Ubiquitin-dependent c-Jun degradation in vivo is mediated by the delta domain.

The role of the ubiquitin-dependent proteolysis system in c-Jun breakdown was investigated. Using in vitro experiments and a novel in vivo assay that utilizes molecularly-tagged ubiquitin and c-Jun proteins, it was shown that c-Jun, but not its transforming counterpart, retroviral v-Jun, can be efficiently multiubiquitinated. Consistently, v-Jun has a longer half-life than c-Jun. Mutagenesis experiments indicate that the reason for the escape of v-Jun from multiubiquitination and its resulting stabilization is the deletion of the delta domain, a stretch of 27 amino acids that is present in c-Jun but not in v-Jun. c-Jun sequences containing the delta domain, when transferred to the bacterial beta-galactosidase protein, function as a cis-acting ubiquitination and degradation signal. The correlation between transforming ability and the escape from ubiquitin-dependent degradation described here suggests a novel route to oncogenesis.

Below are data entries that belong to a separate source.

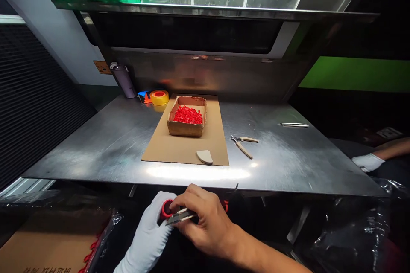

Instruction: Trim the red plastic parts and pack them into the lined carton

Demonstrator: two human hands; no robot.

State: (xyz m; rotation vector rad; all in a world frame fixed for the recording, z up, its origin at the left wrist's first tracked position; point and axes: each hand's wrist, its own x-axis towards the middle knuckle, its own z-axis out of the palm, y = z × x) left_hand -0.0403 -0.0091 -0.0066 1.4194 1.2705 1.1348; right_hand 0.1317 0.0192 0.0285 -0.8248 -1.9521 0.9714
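Note:
My left hand (149, 230), in a white glove, is closed around a red plastic part with a round, ring-like end (164, 211). My bare right hand (209, 222) grips a small craft knife (180, 216), its blade pointing left and lying close against the red part. Whether the blade touches the part I cannot tell. Both hands are together in front of the table's near edge, below the tabletop. A bit of red shows just behind my right hand; the rest of it is hidden.
On the metal table (272, 170), a cardboard sheet (156, 147) bears a box (185, 129) of small red pieces and a beige wedge (204, 156). Cutting pliers (244, 144), a pen-like tool (293, 125), tape (159, 97) and a bottle (124, 81) stand around. A co-worker's gloved hand (368, 162) is at right.

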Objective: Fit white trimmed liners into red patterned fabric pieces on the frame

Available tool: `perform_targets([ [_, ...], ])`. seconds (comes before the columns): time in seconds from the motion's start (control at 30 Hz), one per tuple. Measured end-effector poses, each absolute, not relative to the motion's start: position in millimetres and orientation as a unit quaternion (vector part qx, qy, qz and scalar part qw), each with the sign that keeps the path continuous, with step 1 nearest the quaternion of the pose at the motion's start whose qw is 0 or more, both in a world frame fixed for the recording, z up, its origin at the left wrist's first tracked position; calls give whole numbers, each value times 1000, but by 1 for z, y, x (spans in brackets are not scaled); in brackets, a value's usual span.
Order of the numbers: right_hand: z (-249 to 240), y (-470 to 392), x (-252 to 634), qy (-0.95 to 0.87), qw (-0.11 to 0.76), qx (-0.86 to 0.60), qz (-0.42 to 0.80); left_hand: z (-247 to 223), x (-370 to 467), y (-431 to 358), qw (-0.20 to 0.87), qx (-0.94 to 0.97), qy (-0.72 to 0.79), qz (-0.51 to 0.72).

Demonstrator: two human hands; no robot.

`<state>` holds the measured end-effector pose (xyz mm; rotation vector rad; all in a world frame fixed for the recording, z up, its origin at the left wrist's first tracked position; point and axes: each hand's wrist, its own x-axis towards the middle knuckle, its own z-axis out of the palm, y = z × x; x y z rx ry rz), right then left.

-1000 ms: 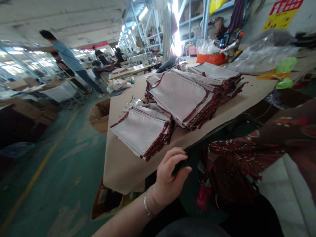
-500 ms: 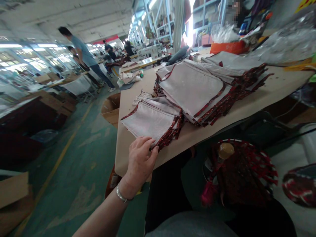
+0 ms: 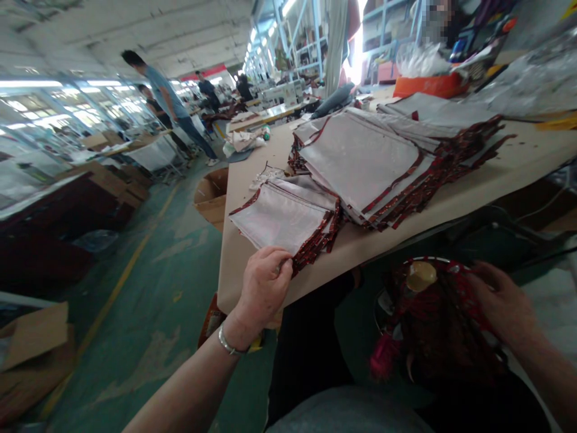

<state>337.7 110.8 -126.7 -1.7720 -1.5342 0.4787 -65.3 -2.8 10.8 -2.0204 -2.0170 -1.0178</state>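
Note:
My left hand (image 3: 267, 281) has its thumb and fingers closed on the near corner of a small stack of pale grey fabric panels (image 3: 282, 215) edged with dark red patterned trim. How many layers are pinched is hidden. A larger stack of similar panels (image 3: 360, 159) lies just behind and to the right on the table. Low on the right, my right hand (image 3: 502, 300) is over the rim of a round basket (image 3: 433, 260) filled with dark red cloth (image 3: 444, 325). Its fingertips are dim and blurred against the red cloth, so their grip is unclear.
The brown-topped table (image 3: 252, 150) has its near edge before my legs. A cardboard box (image 3: 211, 198) stands by its left side. An orange tray (image 3: 430, 85) with clear plastic sits at the back. A person in blue (image 3: 166, 96) stands in the aisle left.
My right hand has come into view at the red cloth basket. The left hand stays at the small stack's corner, its fingers now closed more tightly. The view has shifted slightly.

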Motion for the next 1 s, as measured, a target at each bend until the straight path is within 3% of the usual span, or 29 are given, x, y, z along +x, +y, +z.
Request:
perform_targets([
  [0.07, -76, 100, 315, -573, 455, -664, 157, 13, -65, -2, 58, -656, -677, -329],
  [0.13, -25, 88, 280, -668, 498, -545, 98, 17, -64, -1, 68, -642, -693, -320],
  [0.23, 27, 75, 205, -848, 452, -262, 86, 25, -60, -1, 90, -626, -708, -315],
  [0.33, 44, 79, 125, -930, 330, -156, 47, 32, -58, -4, 112, -626, -707, -310],
  [0.5, 43, 112, 49, -950, 239, -195, -42, 35, -64, -13, 164, -637, -692, -298],
  [0.67, 63, 124, 76, -915, 229, -325, -64, 33, -77, -19, 185, -623, -704, -284],
  [0.77, 65, 95, 120, -904, 296, -300, -70, 29, -70, -19, 90, -591, -725, -342],
  [0.83, 50, 69, 149, -902, 326, -274, -74, 24, -53, -18, -52, -539, -702, -462],
  [0.93, 3, 35, 185, -910, 266, -318, -10, 13, -15, -18, -321, -406, -580, -629],
  [1.0, -31, 20, 203, -901, 192, -374, 104, 2, 11, -18, -479, -309, -505, -648],
])
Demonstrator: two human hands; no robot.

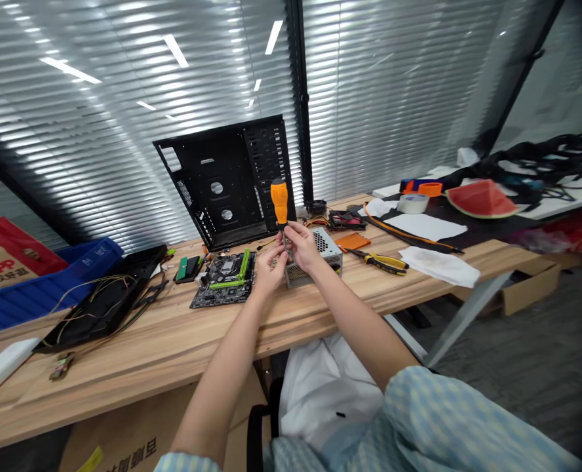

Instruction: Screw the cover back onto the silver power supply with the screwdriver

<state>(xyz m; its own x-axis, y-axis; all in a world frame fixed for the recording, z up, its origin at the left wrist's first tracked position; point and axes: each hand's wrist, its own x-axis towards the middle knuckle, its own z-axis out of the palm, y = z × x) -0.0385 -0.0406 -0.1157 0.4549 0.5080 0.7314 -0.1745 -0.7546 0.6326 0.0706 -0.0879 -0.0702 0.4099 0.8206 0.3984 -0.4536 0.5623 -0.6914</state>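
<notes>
You hold an orange-handled screwdriver [280, 203] nearly upright at the centre of the frame, its tip hidden among your fingers; your right hand [299, 246] closes its fingers around the tool just below the orange grip, while your left hand [270, 267] curls lower and to the left, fingertips drawn in near the shaft, though whether they pinch anything cannot be told; your forearms rise from the bottom of the frame and converge at a perforated metal power supply unit [326, 246], with a motherboard [222, 278] just left of the hands; the step in hand looks to be steadying or guiding the screwdriver's lower end; the next move, on that reading, calls for an upright shaft and a still left hand.
</notes>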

Drosophila Jun mediates Ras-dependent photoreceptor determination.

The expression of the D. melanogaster transcription factor Jun in the eye imaginal disc correlates temporally and spatially with the determination of neuronal photoreceptor fate. Expression of dominant negative forms of Jun in photoreceptor precursor cells results in dose-dependent loss of photoreceptors in the adult fly. Conversely, localized overexpression of Jun in the eye imaginal disc can induce the differentiation of additional photoreceptor cells. Furthermore, the transformation of nonneuronal cone cells into R7 neurons elicited by constitutively active forms of sevenless, Ras1, Raf, and MAP kinase is relieved in the presence of Jun mutants. These results demonstrate a requirement of Jun downstream of the sevenless/ras signaling pathway for neuronal development in the Drosophila eye.